# **Data Wrangling Lab**


Estimated time needed: **45 to 60** minutes


In this assignment you will be performing data wrangling.


## Objectives


In this lab you will perform the following:


-   Identify duplicate values in the dataset.

-   Remove duplicate values from the dataset.

-   Identify missing values in the dataset.

-   Impute the missing values in the dataset.

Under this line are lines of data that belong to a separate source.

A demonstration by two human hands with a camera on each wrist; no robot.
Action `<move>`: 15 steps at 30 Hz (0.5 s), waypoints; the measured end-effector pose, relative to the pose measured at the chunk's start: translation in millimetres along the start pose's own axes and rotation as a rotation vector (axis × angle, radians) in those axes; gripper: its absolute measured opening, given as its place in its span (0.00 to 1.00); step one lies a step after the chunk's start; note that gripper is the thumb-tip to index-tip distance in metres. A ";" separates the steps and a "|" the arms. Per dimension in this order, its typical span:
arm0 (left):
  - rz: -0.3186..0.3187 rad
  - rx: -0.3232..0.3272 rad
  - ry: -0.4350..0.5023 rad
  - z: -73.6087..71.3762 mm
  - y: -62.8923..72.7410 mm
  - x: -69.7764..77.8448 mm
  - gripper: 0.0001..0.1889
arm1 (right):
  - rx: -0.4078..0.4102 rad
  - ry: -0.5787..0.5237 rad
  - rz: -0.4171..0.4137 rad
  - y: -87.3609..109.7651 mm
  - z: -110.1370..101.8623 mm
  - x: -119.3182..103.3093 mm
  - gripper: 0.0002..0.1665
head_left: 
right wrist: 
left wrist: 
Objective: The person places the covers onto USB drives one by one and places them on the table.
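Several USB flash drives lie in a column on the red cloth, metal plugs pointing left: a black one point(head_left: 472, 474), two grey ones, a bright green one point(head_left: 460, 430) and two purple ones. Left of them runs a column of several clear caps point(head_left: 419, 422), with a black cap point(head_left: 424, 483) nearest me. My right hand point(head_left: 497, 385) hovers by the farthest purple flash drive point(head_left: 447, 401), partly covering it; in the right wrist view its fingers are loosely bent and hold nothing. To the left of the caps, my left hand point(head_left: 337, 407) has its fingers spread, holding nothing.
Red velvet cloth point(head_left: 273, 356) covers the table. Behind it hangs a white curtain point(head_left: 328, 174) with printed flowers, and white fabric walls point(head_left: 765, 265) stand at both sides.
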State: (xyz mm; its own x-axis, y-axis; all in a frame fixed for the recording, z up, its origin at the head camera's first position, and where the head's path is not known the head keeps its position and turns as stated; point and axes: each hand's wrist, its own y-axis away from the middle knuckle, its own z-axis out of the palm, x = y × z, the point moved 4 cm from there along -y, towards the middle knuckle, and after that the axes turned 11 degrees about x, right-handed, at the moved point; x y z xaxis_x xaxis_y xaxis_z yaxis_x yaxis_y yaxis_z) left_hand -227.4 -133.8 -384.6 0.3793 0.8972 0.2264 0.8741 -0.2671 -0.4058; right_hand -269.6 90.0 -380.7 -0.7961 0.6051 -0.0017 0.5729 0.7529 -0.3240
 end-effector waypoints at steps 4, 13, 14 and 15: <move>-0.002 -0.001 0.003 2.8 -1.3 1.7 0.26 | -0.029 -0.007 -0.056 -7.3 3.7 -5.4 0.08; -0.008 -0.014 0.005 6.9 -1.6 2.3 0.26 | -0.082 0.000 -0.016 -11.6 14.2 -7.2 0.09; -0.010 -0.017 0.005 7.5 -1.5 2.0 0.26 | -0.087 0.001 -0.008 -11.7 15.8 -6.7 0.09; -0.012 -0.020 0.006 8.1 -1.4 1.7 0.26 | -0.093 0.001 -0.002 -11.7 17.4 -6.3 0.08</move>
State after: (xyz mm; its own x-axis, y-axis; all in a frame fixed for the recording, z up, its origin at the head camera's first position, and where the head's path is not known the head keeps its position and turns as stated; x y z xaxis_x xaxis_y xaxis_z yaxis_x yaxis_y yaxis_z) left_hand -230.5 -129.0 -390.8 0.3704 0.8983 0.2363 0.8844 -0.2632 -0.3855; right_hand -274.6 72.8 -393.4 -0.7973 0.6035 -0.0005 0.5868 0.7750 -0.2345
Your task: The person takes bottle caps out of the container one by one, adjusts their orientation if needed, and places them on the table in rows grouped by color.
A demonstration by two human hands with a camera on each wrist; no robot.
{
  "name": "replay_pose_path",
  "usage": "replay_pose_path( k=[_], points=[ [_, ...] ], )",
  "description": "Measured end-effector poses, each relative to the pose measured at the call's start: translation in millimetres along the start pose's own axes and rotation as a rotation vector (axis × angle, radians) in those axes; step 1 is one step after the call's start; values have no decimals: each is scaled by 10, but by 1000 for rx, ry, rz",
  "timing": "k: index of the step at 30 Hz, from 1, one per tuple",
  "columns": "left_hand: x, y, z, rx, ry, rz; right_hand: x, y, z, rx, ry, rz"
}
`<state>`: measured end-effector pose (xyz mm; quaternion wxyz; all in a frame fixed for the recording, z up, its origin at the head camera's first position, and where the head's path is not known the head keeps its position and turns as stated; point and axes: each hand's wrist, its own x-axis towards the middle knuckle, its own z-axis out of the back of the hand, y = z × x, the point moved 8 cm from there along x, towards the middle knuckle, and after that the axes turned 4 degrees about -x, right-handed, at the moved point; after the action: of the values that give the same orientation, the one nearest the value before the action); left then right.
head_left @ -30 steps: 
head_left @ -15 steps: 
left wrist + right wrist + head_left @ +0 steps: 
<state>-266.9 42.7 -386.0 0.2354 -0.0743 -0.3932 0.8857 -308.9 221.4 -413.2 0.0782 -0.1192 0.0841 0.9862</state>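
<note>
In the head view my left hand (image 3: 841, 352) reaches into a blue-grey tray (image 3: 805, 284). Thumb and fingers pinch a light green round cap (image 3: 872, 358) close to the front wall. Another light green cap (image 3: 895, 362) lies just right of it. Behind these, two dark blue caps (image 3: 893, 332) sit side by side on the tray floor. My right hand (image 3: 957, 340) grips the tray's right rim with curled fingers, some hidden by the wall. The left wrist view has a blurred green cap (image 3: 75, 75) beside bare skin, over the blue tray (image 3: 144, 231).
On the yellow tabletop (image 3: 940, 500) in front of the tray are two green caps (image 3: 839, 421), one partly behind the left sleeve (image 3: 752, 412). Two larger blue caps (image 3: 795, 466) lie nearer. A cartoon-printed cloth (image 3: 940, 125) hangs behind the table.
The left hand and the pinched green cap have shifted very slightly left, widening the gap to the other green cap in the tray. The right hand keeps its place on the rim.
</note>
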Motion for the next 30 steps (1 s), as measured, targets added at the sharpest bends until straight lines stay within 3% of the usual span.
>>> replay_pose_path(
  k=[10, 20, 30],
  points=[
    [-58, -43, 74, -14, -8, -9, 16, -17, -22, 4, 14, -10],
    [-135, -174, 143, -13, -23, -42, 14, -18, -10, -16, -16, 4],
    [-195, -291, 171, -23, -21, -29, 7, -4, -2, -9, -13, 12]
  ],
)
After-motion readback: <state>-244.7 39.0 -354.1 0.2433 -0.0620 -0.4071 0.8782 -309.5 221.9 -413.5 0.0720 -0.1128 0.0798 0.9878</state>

-   Normalize data in the dataset.


<hr>


## Hands on Lab


Import pandas module.


In [1]:
import pandas as pd

Pyarrow will become a required dependency of pandas in the next major release of pandas (pandas 3.0),
(to allow more performant data types, such as the Arrow string type, and better interoperability with other libraries)
but was not found to be installed on your system.
If this would cause problems for you,
please provide us feedback at https://github.com/pandas-dev/pandas/issues/54466
        
  import pandas as pd


Load the dataset into a dataframe.


<h2>Read Data</h2>
<p>
We utilize the <code>pandas.read_csv()</code> function for reading CSV files. However, in this version of the lab, which operates on JupyterLite, the dataset needs to be downloaded to the interface using the provided code below.
</p>


The functions below will download the dataset into your browser:


In [2]:
from pyodide.http import pyfetch

async def download(url, filename):
    response = await pyfetch(url)
    if response.status == 200:
        with open(filename, "wb") as f:
            f.write(await response.bytes())

In [3]:
file_path = "https://cf-courses-data.s3.us.cloud-object-storage.appdomain.cloud/IBM-DA0321EN-SkillsNetwork/LargeData/m1_survey_data.csv"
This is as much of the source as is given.